Balancing a chemical equation ensures that it follows the laws of chemistry, specifically, the law of conservation of mass. This is crucial as it maintains the proportion of each element on either side of the equation, ensuring the reaction is realistic and follows natural laws.

Atom Conservation

Atom conservation is a fundamental principle in chemistry that states atoms are not created or destroyed in chemical reactions. Instead, they are rearranged to form new substances. This principle is pivotal in balancing chemical equations.
When balancing chemical equations, one must ensure that the number of each type of atom on the reactant side of the equation is equal to the number on the product side.

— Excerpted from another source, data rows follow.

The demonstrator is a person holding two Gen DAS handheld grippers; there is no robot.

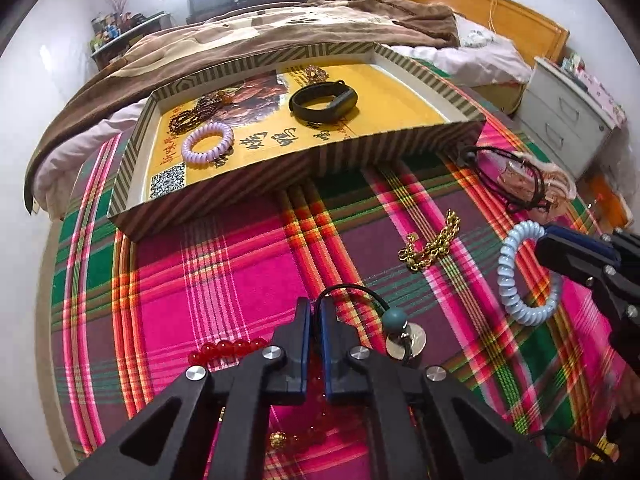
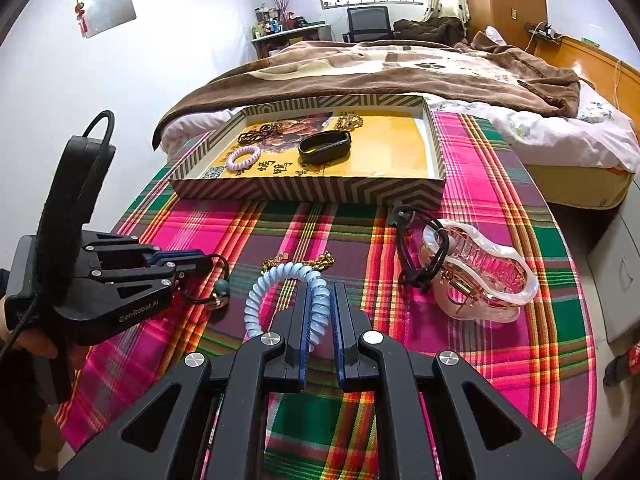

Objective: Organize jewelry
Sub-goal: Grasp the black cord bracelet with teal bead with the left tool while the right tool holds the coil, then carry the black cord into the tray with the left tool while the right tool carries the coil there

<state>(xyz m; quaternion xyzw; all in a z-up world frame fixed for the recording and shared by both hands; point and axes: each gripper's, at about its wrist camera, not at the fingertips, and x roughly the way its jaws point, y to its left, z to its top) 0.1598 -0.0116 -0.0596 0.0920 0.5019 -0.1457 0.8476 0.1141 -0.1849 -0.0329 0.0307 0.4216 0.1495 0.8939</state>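
On the plaid cloth (image 2: 480,240), my right gripper (image 2: 320,304) clamps the blue coil (image 2: 280,276), my left gripper (image 1: 316,316) is shut on the black cord (image 1: 352,289), and the tray (image 2: 312,190) lies straight ahead of both, beyond the chain (image 1: 432,246).

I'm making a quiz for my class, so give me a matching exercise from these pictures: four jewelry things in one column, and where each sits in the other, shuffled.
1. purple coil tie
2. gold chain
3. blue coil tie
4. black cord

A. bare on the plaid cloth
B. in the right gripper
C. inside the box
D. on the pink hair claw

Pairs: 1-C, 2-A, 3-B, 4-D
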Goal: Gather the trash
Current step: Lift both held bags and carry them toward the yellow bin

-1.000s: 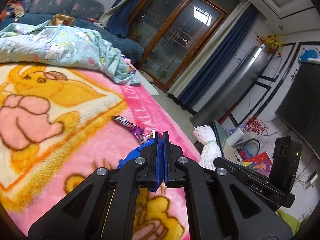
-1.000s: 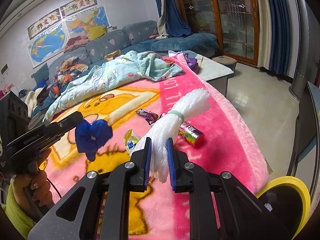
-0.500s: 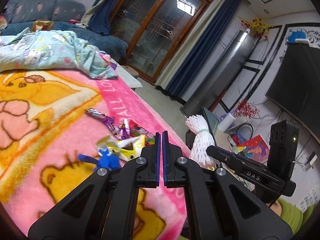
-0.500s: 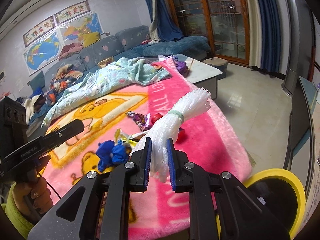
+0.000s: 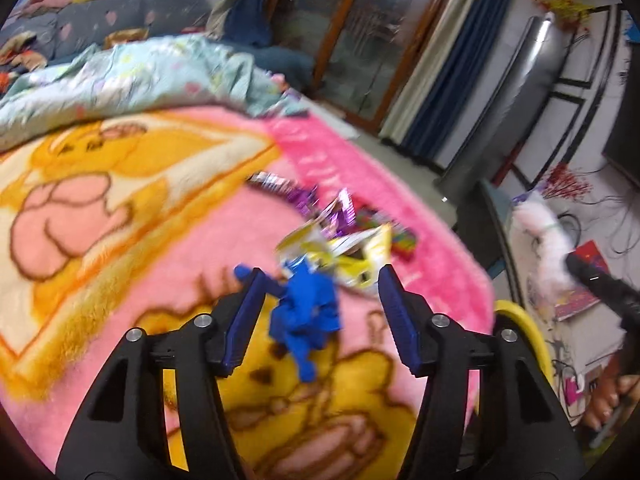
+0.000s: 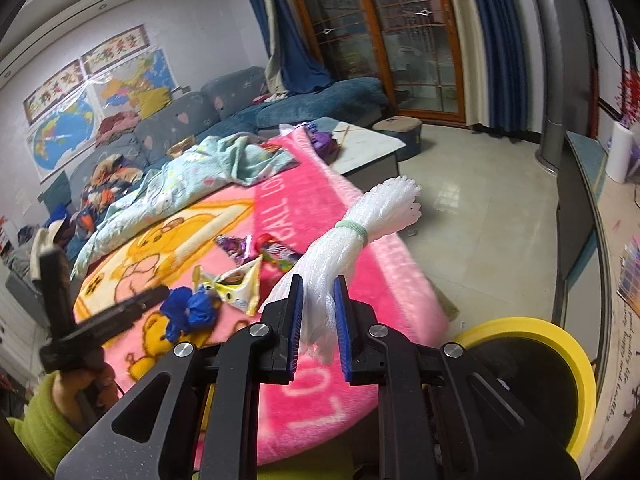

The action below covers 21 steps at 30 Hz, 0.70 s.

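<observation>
Left wrist view: the left tongs (image 5: pixel 320 300) are opening, jaws wide apart, with the crumpled blue plastic scrap (image 5: pixel 306 316) lying between them on the pink cartoon-print plush blanket (image 5: pixel 120 248); the pads do not press on it. Just beyond it sits a torn yellow-and-white snack wrapper (image 5: pixel 344 254), then purple foil wrappers (image 5: pixel 304 200). The picture is blurred, so finer detail cannot be told.

Right wrist view: the right tongs (image 6: pixel 318 314) are clamped on the lower end of a white foam-net sleeve bundle (image 6: pixel 360 236), tied near its top by a pale green band (image 6: pixel 354 230). It stands stiffly up from the jaws. A yellow-rimmed round bin (image 6: pixel 560 332) sits low at the right, near the blanket's edge.

Assessment: all items appear light. The blue scrap is probably soft and compressible; a grip across its bunched middle should serve. The foam net looks springy and may slip if loosely pinched. The wrappers are thin, likely slick, and best taken at a raised crease.
</observation>
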Tool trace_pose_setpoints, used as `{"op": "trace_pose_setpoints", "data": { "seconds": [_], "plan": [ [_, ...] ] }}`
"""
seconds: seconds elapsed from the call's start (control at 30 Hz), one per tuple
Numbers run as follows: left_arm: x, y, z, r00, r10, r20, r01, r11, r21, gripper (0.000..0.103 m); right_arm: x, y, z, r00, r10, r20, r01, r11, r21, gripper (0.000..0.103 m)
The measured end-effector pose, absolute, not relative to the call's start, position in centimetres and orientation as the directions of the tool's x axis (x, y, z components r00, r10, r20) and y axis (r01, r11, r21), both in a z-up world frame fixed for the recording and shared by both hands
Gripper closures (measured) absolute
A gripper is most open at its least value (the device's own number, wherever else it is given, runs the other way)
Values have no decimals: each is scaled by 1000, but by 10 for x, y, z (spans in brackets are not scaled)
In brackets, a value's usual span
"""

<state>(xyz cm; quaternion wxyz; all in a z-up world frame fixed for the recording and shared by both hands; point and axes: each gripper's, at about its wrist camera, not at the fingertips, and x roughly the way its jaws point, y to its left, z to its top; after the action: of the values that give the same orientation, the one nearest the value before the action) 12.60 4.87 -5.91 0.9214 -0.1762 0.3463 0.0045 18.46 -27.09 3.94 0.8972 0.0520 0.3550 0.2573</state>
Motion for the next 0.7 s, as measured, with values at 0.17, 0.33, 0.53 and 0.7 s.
{"op": "trace_pose_setpoints", "data": {
  "seconds": [0.17,0.33,0.53,0.7],
  "plan": [
    [140,52,-82,714,-113,-691,-157,936,-315,51,183,-291,37,628,484,-610,-390,874,292,88],
    [135,41,-85,697,-137,-704,-131,941,-313,91,180,-311,38,644,467,-606,-354,884,306,88],
    [128,14,-63,719,-231,-655,-21,935,-353,91,175,-328,38,658,447,-606,-325,895,306,88],
    [126,-18,-47,712,-316,-627,78,923,-376,91,174,-338,34,657,431,-619,-304,902,306,88]
  ]
}}
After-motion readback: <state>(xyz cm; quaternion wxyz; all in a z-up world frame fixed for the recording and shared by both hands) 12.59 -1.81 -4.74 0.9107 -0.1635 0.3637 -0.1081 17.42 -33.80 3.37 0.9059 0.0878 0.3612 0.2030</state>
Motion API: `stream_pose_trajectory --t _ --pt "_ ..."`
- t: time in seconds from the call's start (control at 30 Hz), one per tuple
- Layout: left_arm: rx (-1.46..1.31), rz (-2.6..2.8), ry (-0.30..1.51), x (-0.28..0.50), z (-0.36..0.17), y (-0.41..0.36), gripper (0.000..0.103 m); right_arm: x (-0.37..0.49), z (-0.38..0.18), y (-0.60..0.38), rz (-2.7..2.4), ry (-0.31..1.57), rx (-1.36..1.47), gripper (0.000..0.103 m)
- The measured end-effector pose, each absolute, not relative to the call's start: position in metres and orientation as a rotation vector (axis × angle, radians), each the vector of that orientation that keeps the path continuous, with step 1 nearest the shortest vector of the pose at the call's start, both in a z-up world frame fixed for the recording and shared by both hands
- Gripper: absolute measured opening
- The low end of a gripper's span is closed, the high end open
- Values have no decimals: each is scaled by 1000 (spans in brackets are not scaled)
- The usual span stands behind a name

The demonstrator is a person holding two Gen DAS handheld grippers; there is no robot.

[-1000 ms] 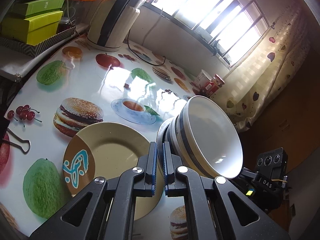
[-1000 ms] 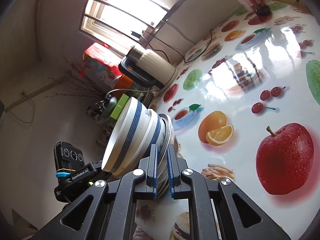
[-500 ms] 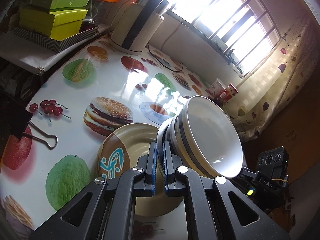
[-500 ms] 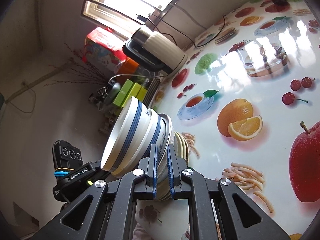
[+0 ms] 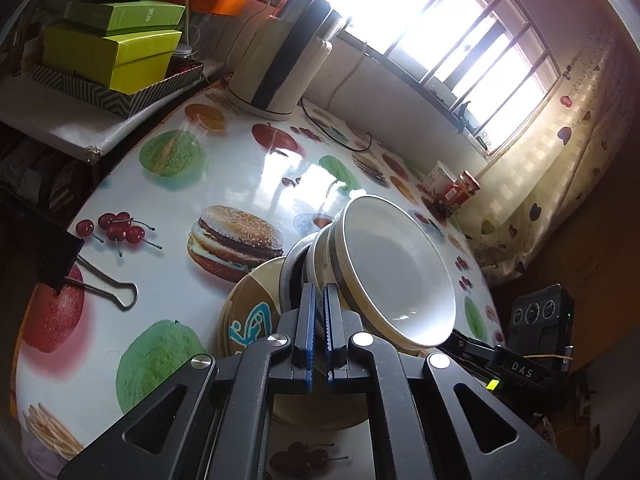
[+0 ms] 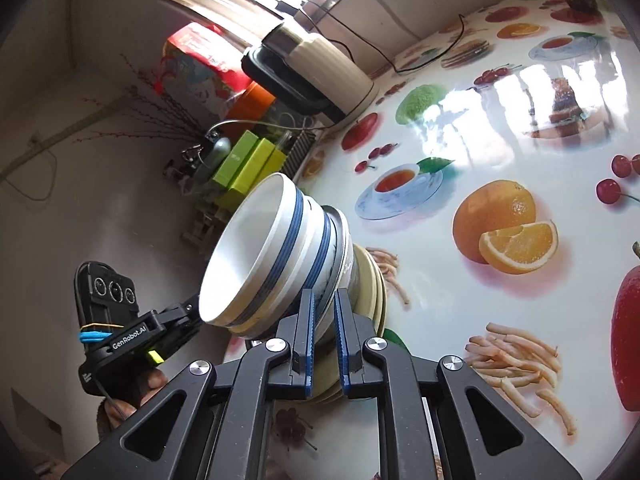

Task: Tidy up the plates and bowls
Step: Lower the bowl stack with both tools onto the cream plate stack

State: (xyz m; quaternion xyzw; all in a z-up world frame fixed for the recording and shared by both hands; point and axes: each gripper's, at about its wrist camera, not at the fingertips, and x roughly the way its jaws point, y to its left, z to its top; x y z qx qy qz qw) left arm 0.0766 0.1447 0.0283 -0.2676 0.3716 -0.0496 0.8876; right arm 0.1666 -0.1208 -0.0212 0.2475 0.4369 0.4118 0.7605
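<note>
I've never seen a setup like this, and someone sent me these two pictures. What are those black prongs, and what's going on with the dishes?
There is no robot here. A person holds a two-finger clamp in each hand, and each clamp has a wide-angle camera looking along its fingers. One picture comes from the left gripper, the other from the right gripper. From opposite sides, both are clamped on the rim of a grey-rimmed plate carrying nested blue-banded bowls, tilted above a pile of tan plates. The table has a glossy food-print cover. An electric kettle and a binder clip sit on it.
</note>
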Motion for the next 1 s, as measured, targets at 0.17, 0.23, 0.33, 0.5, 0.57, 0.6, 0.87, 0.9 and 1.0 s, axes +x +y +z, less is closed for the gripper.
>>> stream_pose_trajectory --t 0.17,0.23,0.33,0.5,0.57,0.6,0.87,0.9,1.0 --pt "-588 -91 763 70 26 153 2 168 -24 -114 906 963 531 10" --pt "-584 -88 757 69 26 154 2 167 -25 -113 911 962 526 10" --pt "-619 -93 748 70 24 157 2 167 -26 -113 916 970 533 10" --pt "-655 -75 747 67 17 164 6 167 -28 -115 920 978 548 10" --pt "-672 -53 758 68 12 167 6 167 -29 -116 925 981 555 10" --pt "-685 -49 766 69 10 168 7 167 -29 -116 928 984 559 11" --pt "-710 -74 773 68 5 166 10 162 -30 -116 939 999 569 11" --pt "-708 -75 773 69 5 167 10 161 -30 -116 939 1000 567 10" --pt "-727 -86 771 67 4 168 10 160 -30 -114 943 1005 565 10"
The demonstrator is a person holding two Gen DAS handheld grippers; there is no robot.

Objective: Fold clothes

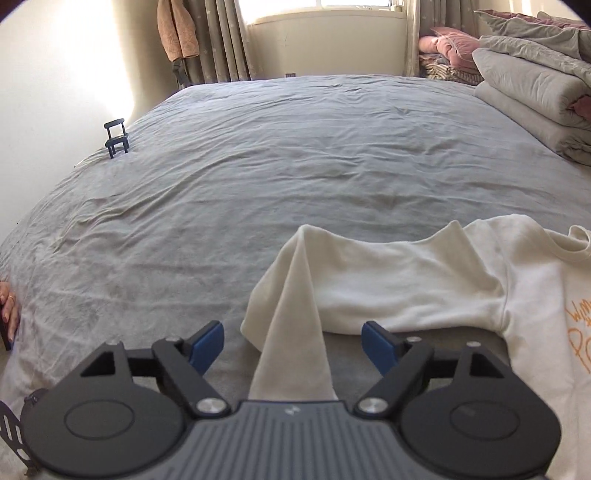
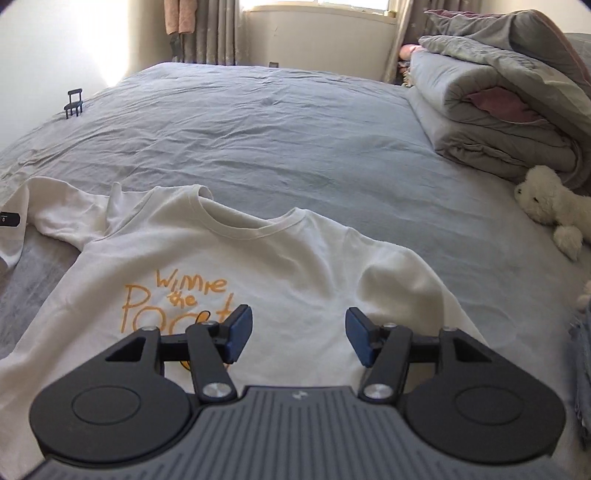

• For instance, if you have \[\mathrm{LiClO}_{3} \rightarrow \mathrm{LiCl} + \mathrm{O}_{2}\], the number of Li, Cl, and O atoms on the left must match those on the right.
• This may involve placing suitable coefficients before compounds in the reaction to equalize the number of atoms.

This balancing acts as a check, confirming that the reaction adheres to the atom conservation law. By ensuring that chemical equations reflect this conservation, scientists and students alike can model real-world chemical processes accurately.